Ross Eccles Pen and Watercolour Fishing Boats Dun Laoghaire

  • Ross Eccles
  • watercolour
  • Fishing Boats
  • Dun Laoghaire
  • Ireland
  • Vibrant, colourful painting
  • Framed, glazed and mounted

Description

This is an enthralling painting entitled “Fishing Boats, Dun Laoghaire”. Dun Laoghaire is the main harbour in Dublin, Ireland, where the artist is based. This is a pen and watercolour painting by Ross Eccles. The colours are very vibrant and lively, with so much detail within the painting that one feels there must be a lot going on in the picture.  This small painting is signed. It is sympathetically framed in a “limed” oak frame, mounted with white mounts and is glazed. Frame dimensions are 50 x 43 cm (19.5″ x 17″). With the actual painting being 24 x 17 cm (9.5″ x 6.5″).

Ross Eccles was born in Blackburn, Lancashire in 1937, studied architecture and was an architect for 30 years in both England and Canada. He moved to Dublin in Ireland in 1971 where he is still based and has exhibited all over the UK and Ireland as well as Canada and New York. His quirky, twisted, abstract style of painting is often thought to be the antidote to his years of having to draw within the constraints of formality within his life as an architect.

The following is an excerpt from a newspaper article featuring this painting…..

Ross Eccles was born in 1937 in Blackburn in Lancashire, was educated at Clitheroe Grammar School and despite having obvious artistic talent and a desire to paint was told by his parents “to get a proper job” he listened and went to (and graduated from) The Birmingham School of Architecture. He practised as an architect for the next 30 years both in The UK and Canada before settling in Ireland in 1971 where he and his wife raised his family whilst he set up his own practise and continued as an architect for a further 21 years. By 1992 Ross felt architecture had taken up enough of his life…he still had the desire to paint and felt it was time to devote himself to his artistic yearnings. So, at 55 he retired from practising architecture and became a full-time artist.

His style is very much the antithesis to his work as an architect. It is almost abstract in its appearance with no, or very few, straight lines ever appearing in his paintings and at first glance a lack of believable structure and form. However, upon further inspection his work is observant, extremely well executed, readily identifiable and very colourful, even if it can seem a little quirky at times. But it is seriously collectible as he has a massive and very supportive following all around the world.

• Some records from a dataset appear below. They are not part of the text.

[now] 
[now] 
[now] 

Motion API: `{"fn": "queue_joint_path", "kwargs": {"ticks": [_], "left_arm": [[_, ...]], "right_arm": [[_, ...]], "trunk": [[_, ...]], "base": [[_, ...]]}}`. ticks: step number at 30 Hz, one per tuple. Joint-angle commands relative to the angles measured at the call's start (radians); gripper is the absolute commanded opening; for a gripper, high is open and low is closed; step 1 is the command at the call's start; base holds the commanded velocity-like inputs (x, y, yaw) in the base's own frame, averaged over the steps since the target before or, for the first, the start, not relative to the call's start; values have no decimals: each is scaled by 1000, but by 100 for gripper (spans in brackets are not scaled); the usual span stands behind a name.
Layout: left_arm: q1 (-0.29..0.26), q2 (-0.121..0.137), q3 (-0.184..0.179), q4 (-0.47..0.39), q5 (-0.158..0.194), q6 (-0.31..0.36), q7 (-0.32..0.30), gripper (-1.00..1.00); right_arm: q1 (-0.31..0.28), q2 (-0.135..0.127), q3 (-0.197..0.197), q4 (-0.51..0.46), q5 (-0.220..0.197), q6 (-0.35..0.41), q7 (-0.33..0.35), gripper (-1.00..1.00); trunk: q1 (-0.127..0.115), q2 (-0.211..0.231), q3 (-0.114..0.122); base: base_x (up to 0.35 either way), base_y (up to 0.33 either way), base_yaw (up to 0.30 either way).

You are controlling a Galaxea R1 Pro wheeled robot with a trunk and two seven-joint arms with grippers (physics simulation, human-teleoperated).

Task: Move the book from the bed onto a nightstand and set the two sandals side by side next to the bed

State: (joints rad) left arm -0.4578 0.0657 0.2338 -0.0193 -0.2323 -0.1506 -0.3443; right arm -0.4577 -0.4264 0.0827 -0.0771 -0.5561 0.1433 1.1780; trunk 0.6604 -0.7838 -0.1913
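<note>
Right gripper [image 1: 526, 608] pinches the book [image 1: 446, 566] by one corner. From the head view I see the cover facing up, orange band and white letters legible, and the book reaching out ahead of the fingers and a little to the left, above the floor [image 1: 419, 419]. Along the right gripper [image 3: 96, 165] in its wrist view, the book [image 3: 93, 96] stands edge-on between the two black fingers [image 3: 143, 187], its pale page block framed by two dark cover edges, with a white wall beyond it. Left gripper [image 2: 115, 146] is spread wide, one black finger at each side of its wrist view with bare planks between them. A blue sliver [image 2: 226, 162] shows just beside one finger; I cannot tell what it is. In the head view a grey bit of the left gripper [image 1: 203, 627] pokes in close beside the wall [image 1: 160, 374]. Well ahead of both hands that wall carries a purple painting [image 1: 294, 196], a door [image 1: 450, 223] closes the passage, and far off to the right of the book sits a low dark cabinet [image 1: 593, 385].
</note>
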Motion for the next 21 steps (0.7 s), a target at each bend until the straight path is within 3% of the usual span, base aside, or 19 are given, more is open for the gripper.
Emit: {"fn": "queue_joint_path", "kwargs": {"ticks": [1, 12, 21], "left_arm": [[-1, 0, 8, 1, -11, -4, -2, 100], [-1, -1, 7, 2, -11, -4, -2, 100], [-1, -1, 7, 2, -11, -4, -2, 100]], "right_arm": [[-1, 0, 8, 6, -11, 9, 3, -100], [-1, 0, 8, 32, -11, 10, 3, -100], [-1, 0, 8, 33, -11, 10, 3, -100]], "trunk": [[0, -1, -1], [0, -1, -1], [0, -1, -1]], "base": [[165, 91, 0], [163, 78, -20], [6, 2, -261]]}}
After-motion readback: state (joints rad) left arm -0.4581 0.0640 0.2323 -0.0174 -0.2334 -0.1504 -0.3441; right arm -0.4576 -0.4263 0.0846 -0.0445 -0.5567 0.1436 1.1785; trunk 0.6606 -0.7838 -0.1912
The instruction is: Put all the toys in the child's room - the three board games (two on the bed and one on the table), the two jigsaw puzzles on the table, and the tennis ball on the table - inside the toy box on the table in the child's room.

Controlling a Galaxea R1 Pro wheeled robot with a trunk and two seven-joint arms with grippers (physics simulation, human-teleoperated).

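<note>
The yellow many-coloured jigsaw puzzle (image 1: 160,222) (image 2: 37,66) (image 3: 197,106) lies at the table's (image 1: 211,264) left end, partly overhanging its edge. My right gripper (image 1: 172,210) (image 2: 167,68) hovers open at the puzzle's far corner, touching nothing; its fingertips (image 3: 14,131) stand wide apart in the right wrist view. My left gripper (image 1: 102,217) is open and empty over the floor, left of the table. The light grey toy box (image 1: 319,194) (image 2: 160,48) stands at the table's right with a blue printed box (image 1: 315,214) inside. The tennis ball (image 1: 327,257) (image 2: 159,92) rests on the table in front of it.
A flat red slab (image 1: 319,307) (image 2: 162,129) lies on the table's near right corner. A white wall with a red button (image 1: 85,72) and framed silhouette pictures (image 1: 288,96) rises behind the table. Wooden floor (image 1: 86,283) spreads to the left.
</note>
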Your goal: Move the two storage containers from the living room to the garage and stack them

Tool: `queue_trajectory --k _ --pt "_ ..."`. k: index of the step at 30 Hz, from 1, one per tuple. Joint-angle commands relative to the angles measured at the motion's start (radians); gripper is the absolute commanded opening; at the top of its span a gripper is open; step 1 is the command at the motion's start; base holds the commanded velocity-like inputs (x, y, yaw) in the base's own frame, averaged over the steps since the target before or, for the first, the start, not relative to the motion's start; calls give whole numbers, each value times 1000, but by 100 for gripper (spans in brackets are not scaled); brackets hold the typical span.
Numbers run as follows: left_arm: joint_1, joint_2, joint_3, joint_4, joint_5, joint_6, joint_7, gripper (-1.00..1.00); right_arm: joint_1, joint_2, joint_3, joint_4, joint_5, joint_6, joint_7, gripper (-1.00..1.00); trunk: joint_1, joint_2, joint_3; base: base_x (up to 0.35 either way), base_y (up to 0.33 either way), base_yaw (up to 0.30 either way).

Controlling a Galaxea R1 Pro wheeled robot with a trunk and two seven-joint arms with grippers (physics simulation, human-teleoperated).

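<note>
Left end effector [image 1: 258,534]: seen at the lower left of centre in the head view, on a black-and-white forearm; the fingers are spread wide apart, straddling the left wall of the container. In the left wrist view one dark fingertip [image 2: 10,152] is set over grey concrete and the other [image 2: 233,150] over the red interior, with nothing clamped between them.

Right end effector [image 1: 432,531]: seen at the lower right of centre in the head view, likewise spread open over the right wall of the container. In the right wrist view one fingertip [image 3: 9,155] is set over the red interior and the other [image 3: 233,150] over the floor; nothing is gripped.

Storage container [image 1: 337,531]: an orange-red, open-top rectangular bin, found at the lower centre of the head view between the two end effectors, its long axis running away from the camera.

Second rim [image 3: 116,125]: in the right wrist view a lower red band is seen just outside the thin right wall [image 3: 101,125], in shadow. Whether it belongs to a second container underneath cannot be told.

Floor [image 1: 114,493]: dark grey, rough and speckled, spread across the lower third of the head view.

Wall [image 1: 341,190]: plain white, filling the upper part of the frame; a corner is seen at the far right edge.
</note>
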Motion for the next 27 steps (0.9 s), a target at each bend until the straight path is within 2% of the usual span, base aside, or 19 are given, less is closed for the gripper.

This painting has lots of character to it with plenty of colour as is evidenced within the wavelets themselves that range in swirly colours from blues, as one would expect with the sea, to reds, yellows, pinks and even purples. The sky is the same in its abandonment of tradition and yet this is what lends an almost childlike joy to his paintings which is why he is collected the world over.  This is a lovely, happy little painting and it has a very low-price tag, for a work of this artist of only £1,500.